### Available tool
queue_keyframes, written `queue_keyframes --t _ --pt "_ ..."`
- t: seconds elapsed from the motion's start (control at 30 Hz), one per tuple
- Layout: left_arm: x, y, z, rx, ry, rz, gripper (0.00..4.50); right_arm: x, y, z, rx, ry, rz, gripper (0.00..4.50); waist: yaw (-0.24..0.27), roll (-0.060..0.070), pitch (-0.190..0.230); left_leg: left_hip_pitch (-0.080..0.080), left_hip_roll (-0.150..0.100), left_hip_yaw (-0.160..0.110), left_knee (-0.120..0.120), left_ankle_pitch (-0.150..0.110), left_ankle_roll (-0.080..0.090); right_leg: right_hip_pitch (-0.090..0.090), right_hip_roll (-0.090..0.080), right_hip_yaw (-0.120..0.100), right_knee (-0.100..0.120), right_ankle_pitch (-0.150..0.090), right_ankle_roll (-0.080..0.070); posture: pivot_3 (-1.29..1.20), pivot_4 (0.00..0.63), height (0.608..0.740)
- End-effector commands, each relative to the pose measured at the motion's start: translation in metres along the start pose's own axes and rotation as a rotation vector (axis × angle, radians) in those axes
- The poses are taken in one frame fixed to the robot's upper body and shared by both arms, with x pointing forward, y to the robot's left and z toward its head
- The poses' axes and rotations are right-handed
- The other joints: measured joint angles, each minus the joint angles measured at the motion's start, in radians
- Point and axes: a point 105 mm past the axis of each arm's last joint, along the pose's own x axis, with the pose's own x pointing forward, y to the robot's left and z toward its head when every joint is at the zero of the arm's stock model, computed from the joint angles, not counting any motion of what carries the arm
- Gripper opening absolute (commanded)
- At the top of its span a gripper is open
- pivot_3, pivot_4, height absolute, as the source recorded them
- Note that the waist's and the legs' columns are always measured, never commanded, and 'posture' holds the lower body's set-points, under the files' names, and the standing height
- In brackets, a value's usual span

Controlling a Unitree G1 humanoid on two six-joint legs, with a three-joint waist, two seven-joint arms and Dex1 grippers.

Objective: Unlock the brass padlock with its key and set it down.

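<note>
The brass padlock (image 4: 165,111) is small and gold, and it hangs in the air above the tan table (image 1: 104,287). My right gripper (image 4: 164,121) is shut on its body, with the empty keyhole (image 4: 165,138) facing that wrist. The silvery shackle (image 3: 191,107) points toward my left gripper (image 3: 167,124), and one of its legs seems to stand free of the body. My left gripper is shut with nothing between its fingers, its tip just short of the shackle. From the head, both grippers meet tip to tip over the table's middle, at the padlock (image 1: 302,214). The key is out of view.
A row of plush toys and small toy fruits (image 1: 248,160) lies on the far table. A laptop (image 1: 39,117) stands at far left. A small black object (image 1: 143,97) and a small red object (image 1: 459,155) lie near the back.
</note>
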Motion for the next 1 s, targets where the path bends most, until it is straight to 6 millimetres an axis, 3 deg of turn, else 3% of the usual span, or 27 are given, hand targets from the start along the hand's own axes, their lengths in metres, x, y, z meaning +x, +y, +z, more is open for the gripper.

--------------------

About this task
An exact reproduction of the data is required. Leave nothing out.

Exercise solution
### Available tool
queue_keyframes, written `queue_keyframes --t _ --pt "_ ..."`
- t: seconds elapsed from the motion's start (control at 30 Hz), one per tuple
- Layout: left_arm: x, y, z, rx, ry, rz, gripper (0.00..4.50); right_arm: x, y, z, rx, ry, rz, gripper (0.00..4.50); waist: yaw (-0.24..0.27), roll (-0.060..0.070), pitch (-0.190..0.230); left_leg: left_hip_pitch (-0.080..0.080), left_hip_roll (-0.150..0.100), left_hip_yaw (-0.160..0.110), left_knee (-0.120..0.120), left_ankle_pitch (-0.150..0.110), left_ankle_roll (-0.080..0.090); right_leg: right_hip_pitch (-0.090..0.090), right_hip_roll (-0.090..0.080), right_hip_yaw (-0.120..0.100), right_knee (-0.100..0.120), right_ankle_pitch (-0.150..0.090), right_ankle_roll (-0.080..0.070); posture: pivot_3 (-1.29..1.20), pivot_4 (0.00..0.63), height (0.608..0.740)
- End-effector commands, each relative to the pose measured at the motion's start: translation in metres along the start pose's own axes and rotation as a rotation vector (axis × angle, radians) in those axes
- The poses are taken in one frame fixed to the robot's upper body and shared by both arms, with x pointing forward, y to the robot's left and z toward its head
- The poses' axes and rotations are right-handed
- The other joints: measured joint angles, each minus the joint angles measured at the motion's start, in radians
- Point and axes: a point 105 mm past the axis of each arm's last joint, along the pose's own x axis, with the pose's own x pointing forward, y to the robot's left and z toward its head when every joint is at the zero of the arm's stock model, computed from the joint angles, not counting any motion of what carries the arm
- Gripper opening absolute (commanded)
- At the top of its span a gripper is open
- pivot_3, pivot_4, height absolute, as the source recorded them
- Note that the waist's and the legs' columns are always measured, never commanded, and 'posture' holds the lower body's set-points, under the files' names, and the standing height
- In brackets, a value's usual span

Controlling a Unitree G1 humanoid on two six-joint legs, with a three-joint waist, two seven-joint arms and Dex1 grippers.

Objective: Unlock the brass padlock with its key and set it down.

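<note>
The brass padlock (image 4: 165,111) is small and gold, and it hangs in the air above the tan table (image 1: 104,287). My right gripper (image 4: 164,121) is shut on its body, with the empty keyhole (image 4: 165,138) facing that wrist. The silvery shackle (image 3: 191,107) points toward my left gripper (image 3: 167,124), and one of its legs seems to stand free of the body. My left gripper is shut with nothing between its fingers, its tip just short of the shackle. From the head, both grippers meet tip to tip over the table's middle, at the padlock (image 1: 302,214). The key is out of view.
A row of plush toys and small toy fruits (image 1: 248,160) lies on the far table. A laptop (image 1: 39,117) stands at far left. A small black object (image 1: 143,97) and a small red object (image 1: 459,155) lie near the back.
</note>
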Motion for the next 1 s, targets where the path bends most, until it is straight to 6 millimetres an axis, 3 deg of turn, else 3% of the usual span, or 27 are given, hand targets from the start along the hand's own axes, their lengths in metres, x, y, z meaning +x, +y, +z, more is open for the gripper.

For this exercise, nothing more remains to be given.